I have had a Barista Express for about 6 months, after setting up with my favourite bean and gring settings, all has been OK til now.

The puck which normally drops out with 1 tap on my knock box, is jamming in the group head.

I have not changed any settings, bean is 10 to 20 day old Brazilian, water is Ashbeck, grind = 4, amount = 2 O'clock, water volume is standard.

Anyone any ideas


----------



## Mrboots2u (May 10, 2013)

How much are you coffee are you using ... ( by weight ) in waht sized basket


----------



## Jumbo Ratty (Jan 12, 2015)

Also, have you upped the dose or lowered the dose at all?

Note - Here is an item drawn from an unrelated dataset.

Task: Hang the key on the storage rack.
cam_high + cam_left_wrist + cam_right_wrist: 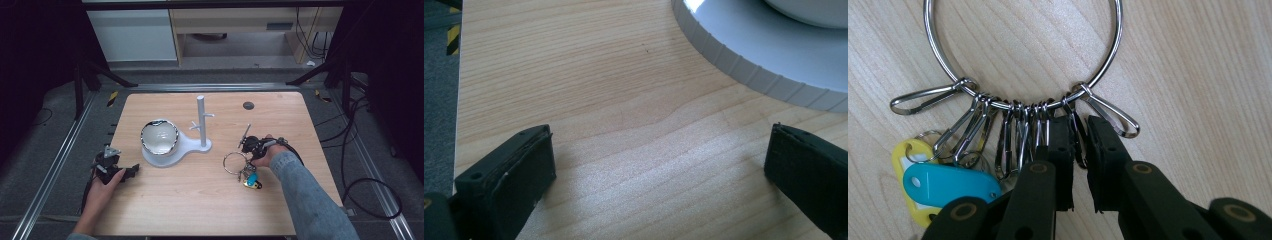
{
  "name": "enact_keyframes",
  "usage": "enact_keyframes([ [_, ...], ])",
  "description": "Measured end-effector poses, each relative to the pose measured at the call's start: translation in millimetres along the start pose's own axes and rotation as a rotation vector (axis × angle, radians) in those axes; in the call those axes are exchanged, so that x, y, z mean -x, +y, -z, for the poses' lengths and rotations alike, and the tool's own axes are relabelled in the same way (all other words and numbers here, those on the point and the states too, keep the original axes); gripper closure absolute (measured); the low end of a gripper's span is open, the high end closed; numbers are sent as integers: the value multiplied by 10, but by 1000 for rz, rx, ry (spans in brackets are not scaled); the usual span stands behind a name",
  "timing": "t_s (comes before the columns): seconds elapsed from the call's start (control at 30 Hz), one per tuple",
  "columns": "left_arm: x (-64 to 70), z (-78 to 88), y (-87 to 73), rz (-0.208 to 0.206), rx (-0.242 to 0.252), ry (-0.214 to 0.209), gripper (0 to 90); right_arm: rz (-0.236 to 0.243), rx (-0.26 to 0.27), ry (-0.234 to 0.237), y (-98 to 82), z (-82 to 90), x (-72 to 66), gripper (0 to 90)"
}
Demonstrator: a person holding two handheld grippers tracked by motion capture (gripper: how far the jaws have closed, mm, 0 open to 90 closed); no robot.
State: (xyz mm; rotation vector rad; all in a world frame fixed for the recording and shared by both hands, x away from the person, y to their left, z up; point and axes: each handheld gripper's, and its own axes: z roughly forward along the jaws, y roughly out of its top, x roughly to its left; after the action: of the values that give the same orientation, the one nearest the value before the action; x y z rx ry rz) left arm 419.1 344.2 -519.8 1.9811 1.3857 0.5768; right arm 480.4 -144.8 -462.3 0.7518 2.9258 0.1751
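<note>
One large steel key ring (1023,55) with two plastic tags, teal (948,184) and yellow (905,155), flat on the desk (200,200), tags toward the person; right gripper (1079,150) fingers closed on a clip (1075,135), left gripper (659,165) fingers open.

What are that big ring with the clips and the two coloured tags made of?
The big ring and its clips look like polished metal: thin, silvery, with bright glints. The blue tag and yellow tag seem plastic, smooth and evenly coloured, though that is a guess from their look.
</note>
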Motion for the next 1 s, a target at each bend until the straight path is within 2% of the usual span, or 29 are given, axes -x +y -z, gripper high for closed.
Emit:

Or are you still dosing the same grams as when it didnt stick?


----------



## Dylan (Dec 5, 2011)

It depends how the group on these works, but if there is a typical bit of suction as the group vents after the shot then this can happen.

It can be to do with a little too much coffee in the basket (a typical test of this is to place a 1p on the dry puck, lock it in and then remove it. The penny should only make the very slightest on indentations. If it is pushed in or breaks the puck you have too much coffee)

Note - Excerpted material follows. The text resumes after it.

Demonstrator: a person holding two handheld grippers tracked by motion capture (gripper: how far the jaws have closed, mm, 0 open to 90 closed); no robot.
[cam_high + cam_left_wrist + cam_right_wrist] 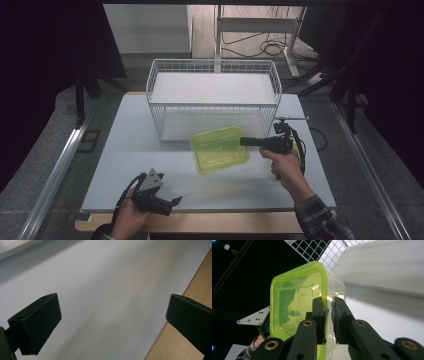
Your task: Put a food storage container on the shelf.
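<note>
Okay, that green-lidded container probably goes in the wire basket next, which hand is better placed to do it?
Right. The right gripper is already shut on the lidded container's rim, just in front of the wire basket. The left gripper sits open at the table's near edge, holding nothing.

Wire basket [214,95] at table's [130,150] far middle, lidded container [220,149] just before it
</note>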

But if your coffee tastes good then dont worry about it. After you unlock the pf, don't remove it from under the group then turn the machine on and then off very quickly and the puck will drop down.


----------



## Jumbo Ratty (Jan 12, 2015)

Dylan said:


> It depends how the group on these works, but if there is a typical bit of suction as the group vents after the shot then this can happen.
> 
> It can be to do with *a little too much coffee in the basket* (a typical test of this is to place a 1p on the dry puck, lock it in and then remove it. The penny should only make the very slightest on indentations. If it is pushed in or breaks the puck you have too much coffee)


Ive read it can be because there is *too little coffee in the basket* which means theres more headroom and this causes there to be more negative pressure \ partial vacuum when the solenoid cuts in which in turn leads to a greater tendency for the puck to stick


----------



## Dylan (Dec 5, 2011)

Jumbo Ratty said:


> Ive read it can be because there is *too little coffee in the basket* which means theres more headroom and this causes there to be more negative pressure \ partial vacuum when the solenoid cuts in which in turn leads to a greater tendency for the puck to stick


Heh, that may well be!

I was also going to guess at tamping pressure, maybe a heavier tamp more firmly locks the puck into the basket. But thats just a guess.


----------



## Craig-R872 (Apr 4, 2016)

I read somewhere that the age of the bean can sometimes have an affect. Maybe that could be down to as they age if your grinder is on a timed setting you could be dosing more than the basket can take. Weigh a correct dose into your basket and try. Just a thought.


----------



## Mrboots2u (May 10, 2013)

This only ever happens on a Tuesday to me


----------